TASK ITEM:
Transcribe all the entries word for word, omitting any pictures they contain.

::: SOURCE INFORMATION

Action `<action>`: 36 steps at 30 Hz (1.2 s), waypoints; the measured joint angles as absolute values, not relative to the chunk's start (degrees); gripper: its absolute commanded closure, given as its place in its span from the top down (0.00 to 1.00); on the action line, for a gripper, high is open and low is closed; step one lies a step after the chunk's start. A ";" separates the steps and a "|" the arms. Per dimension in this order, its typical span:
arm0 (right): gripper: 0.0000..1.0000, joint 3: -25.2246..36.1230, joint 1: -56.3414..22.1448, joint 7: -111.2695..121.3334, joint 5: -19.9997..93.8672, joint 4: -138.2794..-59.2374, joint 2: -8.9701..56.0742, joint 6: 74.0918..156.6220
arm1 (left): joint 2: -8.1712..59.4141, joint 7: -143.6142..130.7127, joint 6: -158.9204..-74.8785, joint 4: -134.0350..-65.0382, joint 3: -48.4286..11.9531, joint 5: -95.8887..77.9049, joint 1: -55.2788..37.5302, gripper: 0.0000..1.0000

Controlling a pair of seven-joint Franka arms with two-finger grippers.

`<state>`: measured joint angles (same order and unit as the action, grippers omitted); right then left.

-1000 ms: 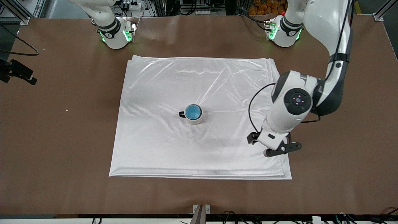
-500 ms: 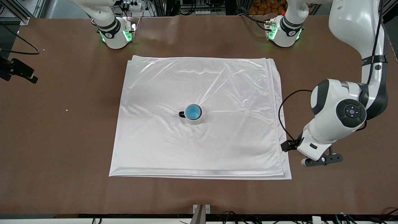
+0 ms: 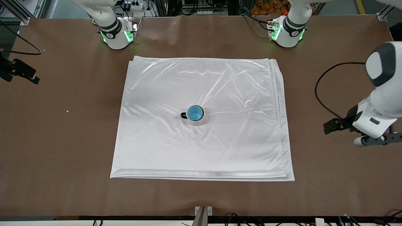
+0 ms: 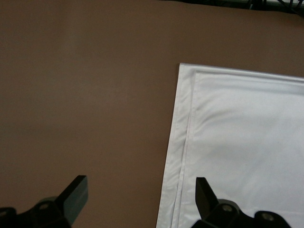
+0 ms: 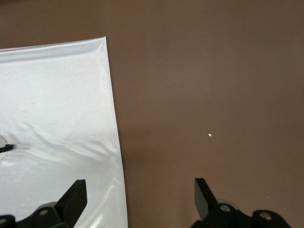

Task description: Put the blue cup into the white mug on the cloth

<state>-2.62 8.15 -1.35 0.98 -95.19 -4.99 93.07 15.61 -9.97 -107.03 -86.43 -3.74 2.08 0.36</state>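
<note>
The blue cup (image 3: 195, 113) sits upright inside the white mug (image 3: 199, 121), whose black handle (image 3: 183, 115) points toward the right arm's end of the table. The mug stands near the middle of the cloth (image 3: 220, 88). My left gripper (image 3: 375, 141) hangs open and empty over bare table off the cloth's edge, at the left arm's end. In its wrist view, the left gripper (image 4: 140, 185) straddles the cloth's layered edge (image 4: 183, 156). My right gripper (image 5: 140, 187) is open and empty over the cloth's edge (image 5: 116, 156). It is out of the front view.
A black clamp with a cable (image 3: 19, 71) sits at the table's edge on the right arm's end. A small white crumb (image 3: 67, 110) lies on the brown table (image 3: 62, 141) near there. A metal mount (image 3: 203, 213) stands at the front edge.
My left arm has swung away from the cloth's near corner, out over bare table at its own end. The cup, mug and cloth have not moved.
</note>
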 measured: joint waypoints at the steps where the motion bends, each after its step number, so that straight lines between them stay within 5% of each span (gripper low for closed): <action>1: 1.00 -2.62 8.15 -1.35 0.98 -95.19 -4.99 92.96 | 14.27 -9.78 -105.87 -86.70 -3.73 2.06 0.87 1.00; 20: 1.00 -2.60 8.15 -1.39 0.98 -95.18 -5.37 90.44 | -3.09 -2.28 -90.75 -88.80 -3.56 1.08 3.00 1.00; 36: 1.00 -2.62 8.15 -1.41 0.98 -95.19 -5.37 90.42 | -5.05 -2.16 -90.46 -91.57 -4.19 1.01 1.15 1.00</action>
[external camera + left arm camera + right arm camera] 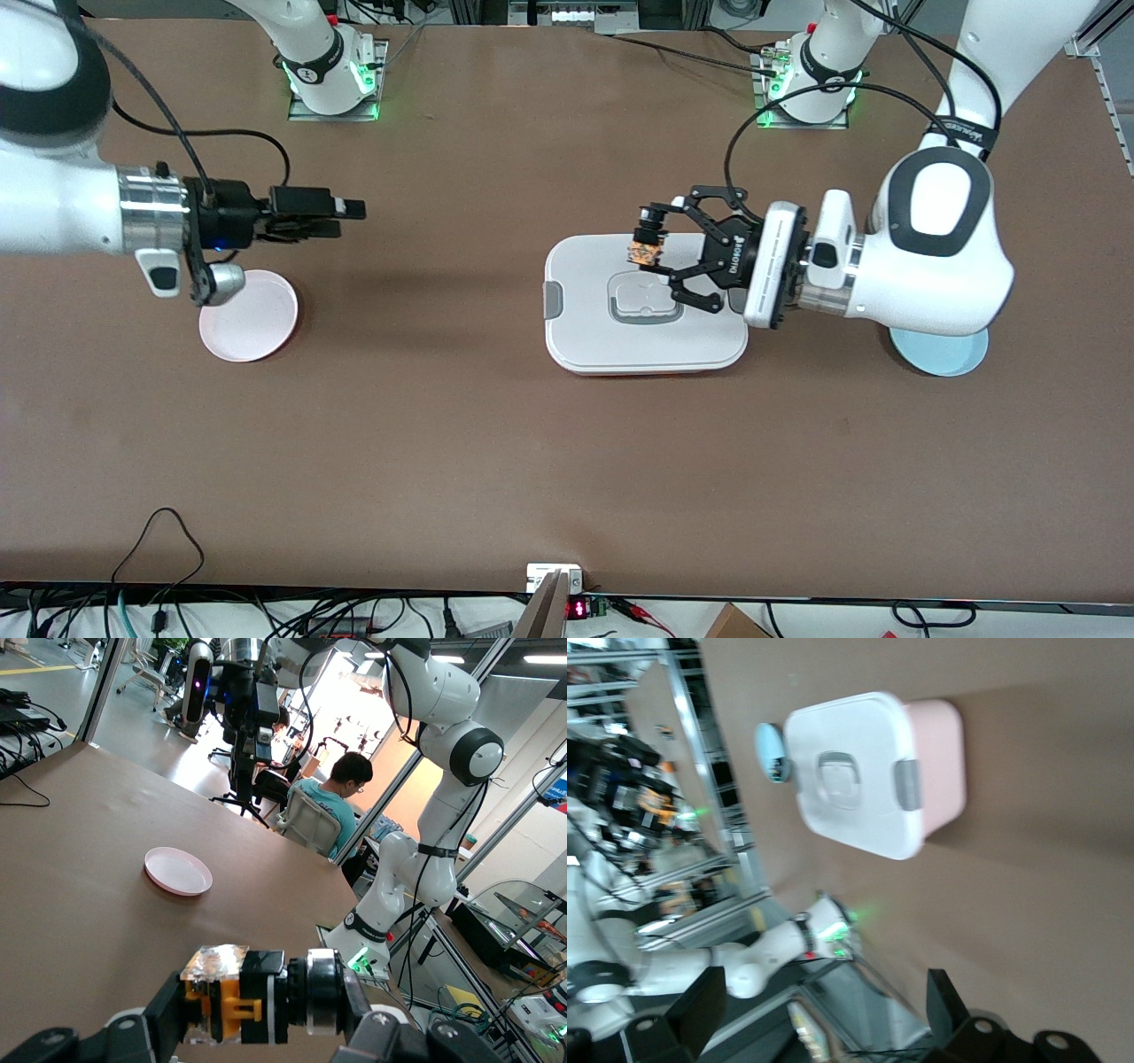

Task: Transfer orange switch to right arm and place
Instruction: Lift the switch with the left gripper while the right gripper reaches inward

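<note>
The orange switch (647, 243) is a tiny black cylinder with an orange band. My left gripper (650, 239) is shut on it end to end and holds it in the air over the white lidded box (585, 301). The left wrist view shows the switch (232, 999) clamped lengthwise between the pads, the left gripper (261, 1003) around it. My right gripper (353, 211) hangs over the bare table beside the pink plate (257, 323), pointing toward the left arm. In the right wrist view the right gripper (824, 1001) is open and empty.
The white box on a pink base (935, 753) sits mid-table. A blue plate (941, 354) lies under the left arm's elbow. The pink plate also shows in the left wrist view (177, 872). Cables run along the table's front edge.
</note>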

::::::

SOLUTION FOR THIS EXERCISE:
Action `<action>`: 36 steps at 30 Hz (1.2 s), waypoints; the measured joint angles as absolute values, not relative to the chunk's start (degrees); gripper: its absolute commanded closure, given as its place in its span from the top down (0.00 to 1.00); on the action line, for a gripper, high is open and low is closed; step one lies a step after the chunk's start. A ";" separates the steps and a "|" the arms. Per dimension in this order, its typical span:
arm0 (right): gripper: 0.0000..1.0000, joint 3: -25.2246..36.1230, joint 1: -56.3414..22.1448, joint 7: -111.2695..121.3334, joint 5: -19.9997..93.8672, joint 4: -138.2794..-59.2374, joint 2: -8.9701..56.0742, joint 6: 74.0918..156.6220
arm1 (left): joint 2: -8.1712..59.4141, joint 7: -143.6142..130.7127, joint 6: -158.9204..-74.8785, joint 4: -134.0350..-65.0382, joint 3: -48.4286..11.9531, joint 5: -95.8887..77.9049, joint 1: -55.2788..37.5302, gripper: 0.0000..1.0000

Controlling a pair of seven-joint Franka arms with two-finger grippers.

`<state>`: measured joint angles (same order and unit as the action, grippers omitted); right then left.

-1000 ms: 
-500 ms: 
+0 ms: 
+0 ms: 
+0 ms: 

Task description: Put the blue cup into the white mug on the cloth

<state>-2.62 8.15 -1.35 0.98 -95.19 -4.99 93.07 15.61 -9.97 -107.03 -86.43 -3.74 2.08 0.36</state>
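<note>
The blue cup (image 3: 195, 113) sits upright inside the white mug (image 3: 199, 121), whose black handle (image 3: 183, 115) points toward the right arm's end of the table. The mug stands near the middle of the cloth (image 3: 220, 88). My left gripper (image 3: 375, 141) hangs open and empty over bare table off the cloth's edge, at the left arm's end. In its wrist view, the left gripper (image 4: 140, 185) straddles the cloth's layered edge (image 4: 183, 156). My right gripper (image 5: 140, 187) is open and empty over the cloth's edge (image 5: 116, 156). It is out of the front view.
A black clamp with a cable (image 3: 19, 71) sits at the table's edge on the right arm's end. A small white crumb (image 3: 67, 110) lies on the brown table (image 3: 62, 141) near there. A metal mount (image 3: 203, 213) stands at the front edge.
My left arm has swung away from the cloth's near corner, out over bare table at its own end. The cup, mug and cloth have not moved.
</note>
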 measured: joint waypoints at the steps where the motion bends, each after its step number, so that straight lines between them stay within 5% of each span (gripper low for closed): <action>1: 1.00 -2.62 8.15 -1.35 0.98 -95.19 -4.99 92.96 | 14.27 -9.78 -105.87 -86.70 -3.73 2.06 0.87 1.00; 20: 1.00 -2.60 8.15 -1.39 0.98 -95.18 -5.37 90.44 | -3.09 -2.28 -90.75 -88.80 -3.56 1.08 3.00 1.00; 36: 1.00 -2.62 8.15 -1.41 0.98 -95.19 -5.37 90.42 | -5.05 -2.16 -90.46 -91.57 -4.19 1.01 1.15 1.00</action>
[external camera + left arm camera + right arm camera] 

Task: Transfer orange switch to right arm and place
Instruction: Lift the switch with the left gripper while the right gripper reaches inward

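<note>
The orange switch (647, 243) is a tiny black cylinder with an orange band. My left gripper (650, 239) is shut on it end to end and holds it in the air over the white lidded box (585, 301). The left wrist view shows the switch (232, 999) clamped lengthwise between the pads, the left gripper (261, 1003) around it. My right gripper (353, 211) hangs over the bare table beside the pink plate (257, 323), pointing toward the left arm. In the right wrist view the right gripper (824, 1001) is open and empty.
The white box on a pink base (935, 753) sits mid-table. A blue plate (941, 354) lies under the left arm's elbow. The pink plate also shows in the left wrist view (177, 872). Cables run along the table's front edge.
</note>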

Nothing more remains in this exercise.